Le veilleur traite lui aussi des liens parents-enfants, mais une distance est d’emblée instaurée par la non-appartenance des réalisatrices au microcosme familial. Une distance génétique mais aussi culturelle, puisque les deux françaises Lou du Pontavice et Victoire Bonin Grais s’intéressent aux dynamiques d’un trio parents-enfant chinois.
On devine rapidement que Zhaohang est né durant la période de politique de l’enfant unique, faisant de lui un catalyseur de toutes les projections et espoirs de ses parents. Les cinéastes s’affairent donc à montrer son chemin vers la réussite, lorsqu’il intègre une prestigieuse école de musique à l’étranger. Une expérience rêvée pour quiconque souhaite prendre son indépendance mais qui laisse le jeune homme tiraillé entre les préoccupations adolescentes et la loyauté infaillible envers sa famille. Il est impossible pour lui lors des nombreux appels FaceTime de réagir lorsque sa mère lui trouve l’air triste, ou d’exprimer autre chose que les banalités qu’ils souhaitent entendre.
La réussite du film réside dans l’idée de filmer non seulement l’existence de cette relation uniquement à travers des interfaces numériques, mais aussi les tracas individuels de chaque côté du téléphone une fois que l’appel est terminé. On suit tantôt Zhaohang qui suit des cours d’anglais avec d’autres jeunes, tantôt ses parents qui profitent d’un instant à deux sur une plage déserte. Le dispositif léché contraste avec l’impression fugace de voyeurisme qui peut exister, et amène le documentaire vers une forme proche de la fiction (on peut penser par exemple à Boyhood, qui explore lui aussi les thématiques de l'émancipation des projections familiales à travers le temps), due également à l’indifférence des personnages pour la caméra.
Le veilleur - Lou du Pontavice & Victoire Bonin Grais
C’est ici que Le sentier des absents trouve sa limite dès la première séquence, montrant le discours d’une mère à l’enterrement de son bébé mort-né filmé au téléphone. Ce dispositif viole la limite de l’intime de ses sujets, provoquant d’emblée un mouvement de recul pudique chez le spectateur.
C’est l’annonce d’une narration maladroite car guidée par les affects débordants de la réalisatrice, elle-même mère endeuillée et qui annonce rapidement filmer ces images dans un but avant tout thérapeutique et personnel. Malheureusement cette labilité tend à rendre la position de spectateur embarrassante, avec une impression prégnante d’assister à une thérapie de groupe sans y avoir sa place. Le procédé évolue néanmoins vers des images embarquées au caméscope qui rappellent ces films de famille où les parents ne sont que des voix en hors-champ, fascinés par leurs enfants qui ne sont ici que fantômes et fantasmes.

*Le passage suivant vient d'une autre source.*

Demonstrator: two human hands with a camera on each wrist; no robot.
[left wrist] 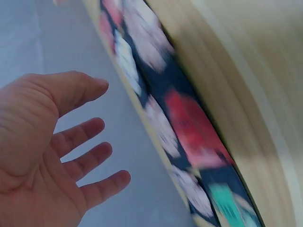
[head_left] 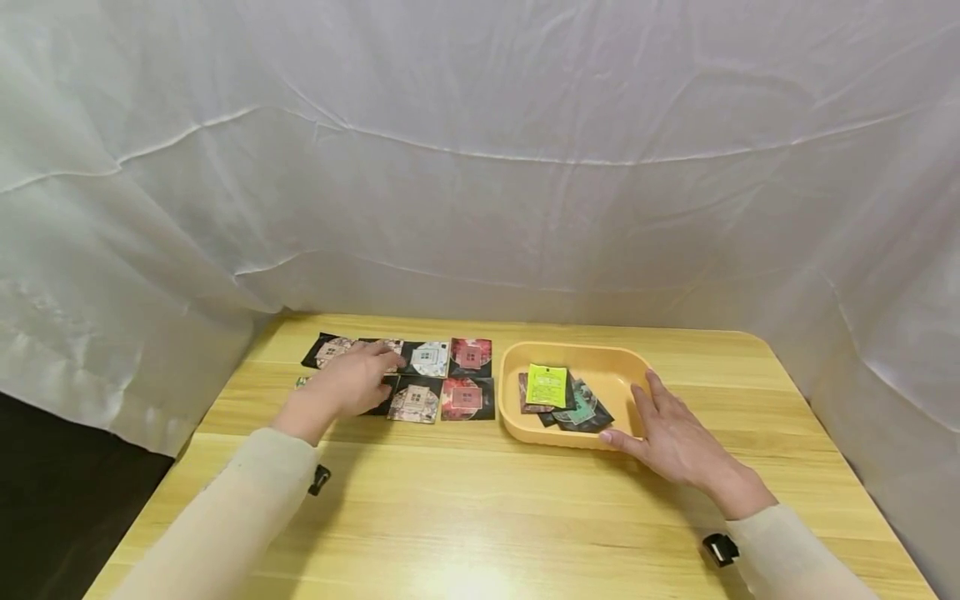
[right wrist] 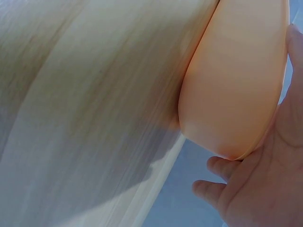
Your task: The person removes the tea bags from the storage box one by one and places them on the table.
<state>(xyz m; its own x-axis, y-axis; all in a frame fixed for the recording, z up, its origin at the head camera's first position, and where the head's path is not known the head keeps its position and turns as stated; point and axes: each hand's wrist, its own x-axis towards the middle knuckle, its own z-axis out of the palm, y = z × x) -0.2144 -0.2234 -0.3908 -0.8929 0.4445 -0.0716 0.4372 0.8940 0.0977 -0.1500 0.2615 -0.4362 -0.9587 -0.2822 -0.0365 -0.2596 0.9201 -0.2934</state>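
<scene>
The fingers of the left hand (left wrist: pixel 42 137) are spread apart and hold nothing, hovering over or just touching the packets (which of the two, I cannot tell). The right hand (head_left: pixel 671 437) rests against the yellow tray (head_left: pixel 607 367), its fingers spread along the right rim, thumb on the near edge.

Under and around the left fingers lie two rows of four square packets, judging by the left wrist view. Just to their right in the far row are a white-patterned packet (head_left: pixel 427 358) and a red-patterned packet (head_left: pixel 471 357); closer to the body lie a pale pink packet (head_left: pixel 415 400) and a second red one (head_left: pixel 468 398). Between the two sets of fingers sits the tray, holding a loose heap: a bright lime packet (head_left: pixel 547 386) on top, a black packet with a green design (head_left: pixel 583 408) askew beside it, and a reddish one partly covered.

The work looks partway along: eight packets set out neatly, a few in the tray awaiting handling or already placed there. All look flat and thin, mostly black with floral prints. Beneath everything spreads the wood-grained counter (head_left: pixel 450 500).
</scene>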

L’intérêt est d'ailleurs, dans la variété des profils de mères qui ont accepté de s’exprimer, tant en termes de milieu social que de culture, puisqu’il apparait évident que leur douleur est la même, et l’épreuve à traverser tout aussi difficile peu importe le contexte dans lequel elle est arrivée.
Sans rien révolutionner, Eugénie Zvonkine met posément en avant la nécessité d’une certaine pair-aidance par ce collage de témoignages, qui sans faire oublier ses tristes balbutiements parvient à nous garder attentifs, à l’écoute.